* WHAT NEEDS TO BE DONE *
Whenever a line below includes the word "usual", copy that line.

* MATERIAL PROVIDED *
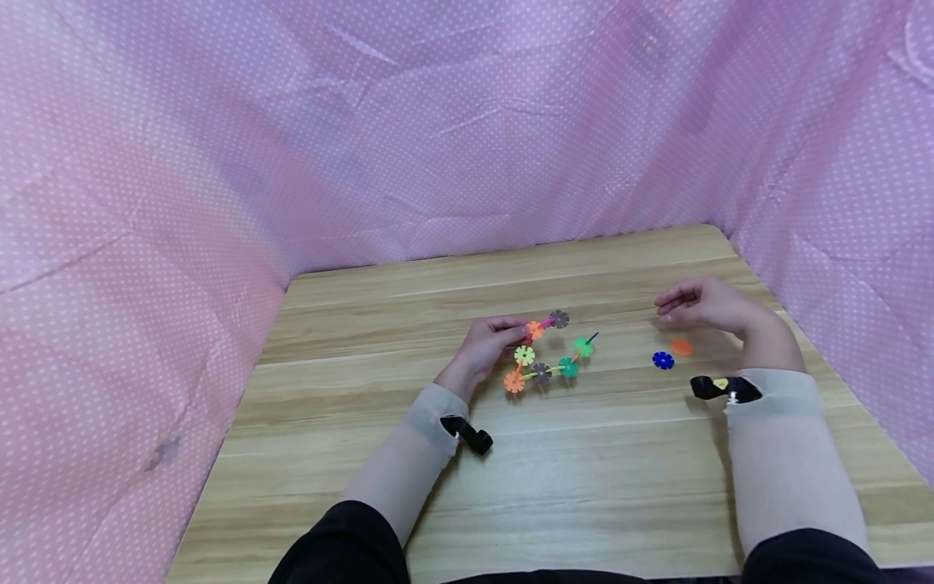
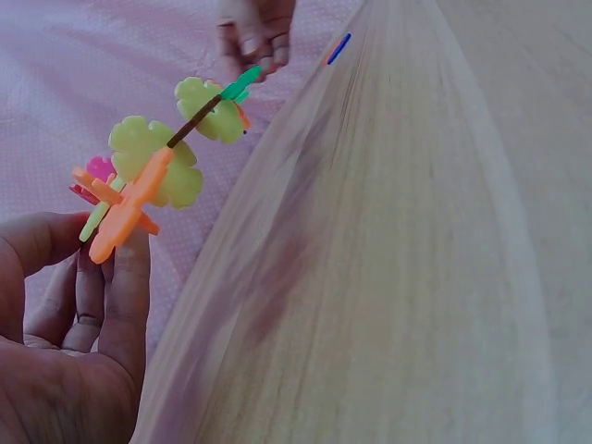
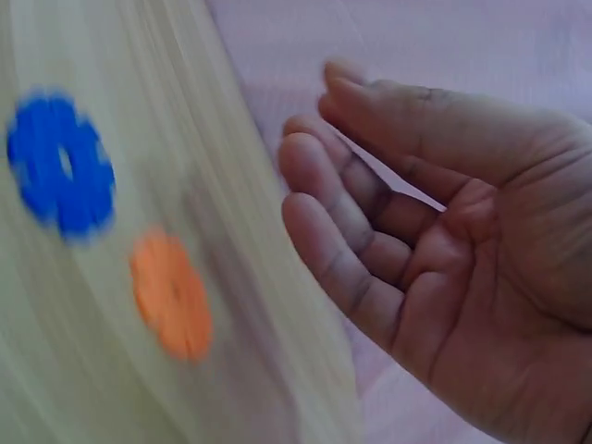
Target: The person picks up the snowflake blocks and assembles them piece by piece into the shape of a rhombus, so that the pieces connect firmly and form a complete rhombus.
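Note:
My left hand [image 1: 481, 350] pinches one end of a curved chain of linked plastic snowflake discs [image 2: 157, 176], held up off the table. Orange, yellow, green, grey and pinkish discs make up the chain, joined edge to edge at angles. Over at the right, my right hand [image 1: 704, 307] hovers above the table with its fingers loosely bent and nothing between them. Below it lie a loose blue disc [image 1: 663, 360] and a loose orange disc [image 1: 682, 347], side by side. Both discs show blurred in the right wrist view, apart from the right hand [image 3: 444, 240].
The wooden table [image 1: 584, 487] carries the loose discs. A pink dotted cloth [image 1: 467, 122] hangs behind it and along both sides. Black wrist cameras [image 1: 467, 434] are strapped over the pale sleeves.

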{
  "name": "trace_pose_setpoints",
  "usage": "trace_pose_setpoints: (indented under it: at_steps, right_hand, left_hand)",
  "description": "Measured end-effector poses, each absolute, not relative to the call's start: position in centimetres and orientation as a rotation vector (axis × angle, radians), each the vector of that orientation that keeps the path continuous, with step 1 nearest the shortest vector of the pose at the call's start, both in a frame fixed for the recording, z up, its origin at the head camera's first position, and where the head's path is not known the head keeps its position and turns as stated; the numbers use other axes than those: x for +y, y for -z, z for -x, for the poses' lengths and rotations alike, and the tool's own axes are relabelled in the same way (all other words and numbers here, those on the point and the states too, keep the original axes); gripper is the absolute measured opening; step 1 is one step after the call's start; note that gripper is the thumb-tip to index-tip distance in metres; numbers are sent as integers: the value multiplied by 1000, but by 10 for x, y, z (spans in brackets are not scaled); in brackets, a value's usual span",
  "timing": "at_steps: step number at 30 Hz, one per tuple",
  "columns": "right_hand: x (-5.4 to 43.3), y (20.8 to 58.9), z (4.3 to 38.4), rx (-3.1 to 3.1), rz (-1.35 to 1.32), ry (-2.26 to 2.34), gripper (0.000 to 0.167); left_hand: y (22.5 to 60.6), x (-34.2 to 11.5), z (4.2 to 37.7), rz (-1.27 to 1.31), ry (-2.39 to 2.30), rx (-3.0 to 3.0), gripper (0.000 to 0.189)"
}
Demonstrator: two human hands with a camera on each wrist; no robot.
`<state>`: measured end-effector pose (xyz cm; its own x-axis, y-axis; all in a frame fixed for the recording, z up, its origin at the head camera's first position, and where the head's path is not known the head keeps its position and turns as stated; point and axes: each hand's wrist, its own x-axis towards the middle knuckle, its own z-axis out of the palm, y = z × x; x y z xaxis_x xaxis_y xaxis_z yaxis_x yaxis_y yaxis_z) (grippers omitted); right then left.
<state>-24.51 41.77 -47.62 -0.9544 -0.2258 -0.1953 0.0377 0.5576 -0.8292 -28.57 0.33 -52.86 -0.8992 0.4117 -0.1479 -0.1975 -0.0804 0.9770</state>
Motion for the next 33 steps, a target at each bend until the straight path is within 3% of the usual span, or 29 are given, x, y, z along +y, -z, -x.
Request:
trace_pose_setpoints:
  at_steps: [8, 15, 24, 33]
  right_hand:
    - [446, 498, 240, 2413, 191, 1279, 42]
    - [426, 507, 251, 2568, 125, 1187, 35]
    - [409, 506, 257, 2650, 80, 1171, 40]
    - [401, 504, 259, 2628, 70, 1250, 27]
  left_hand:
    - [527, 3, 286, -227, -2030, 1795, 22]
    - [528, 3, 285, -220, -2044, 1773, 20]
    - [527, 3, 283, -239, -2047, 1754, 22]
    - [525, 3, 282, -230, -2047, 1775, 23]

* RESULT BELOW *
  "description": "Measured end-effector poses, each absolute, not relative to the call's start: position in centimetres and orientation as a rotation vector (axis × angle, radians), each the vector of that orientation that keeps the path continuous, with step 1 nearest the shortest vector of the pose at the call's start, both in a frame fixed for the recording, z up, its origin at the head camera's first position, and where the head's path is not known the head keeps its position and turns as stated; the numbers use other axes than those: x for +y, y for -z, z for -x, for the poses' lengths and rotations alike, and the tool's own axes are relabelled in the same way (all other words and numbers here, those on the point and the states too, keep the original axes); gripper is the absolute measured opening; step 1 is one step after the call's start; note that gripper is the thumb-tip to index-tip distance in metres; numbers are sent as integers: the value multiplied by 1000, but by 10 for x, y, z (spans in brackets are not scaled); in brackets, a value's usual span",
Motion for the next 33 steps, a target at each bend until the straight path is within 3% of the usual span, or 29 are given, x, y, z along +y, -z, -x.

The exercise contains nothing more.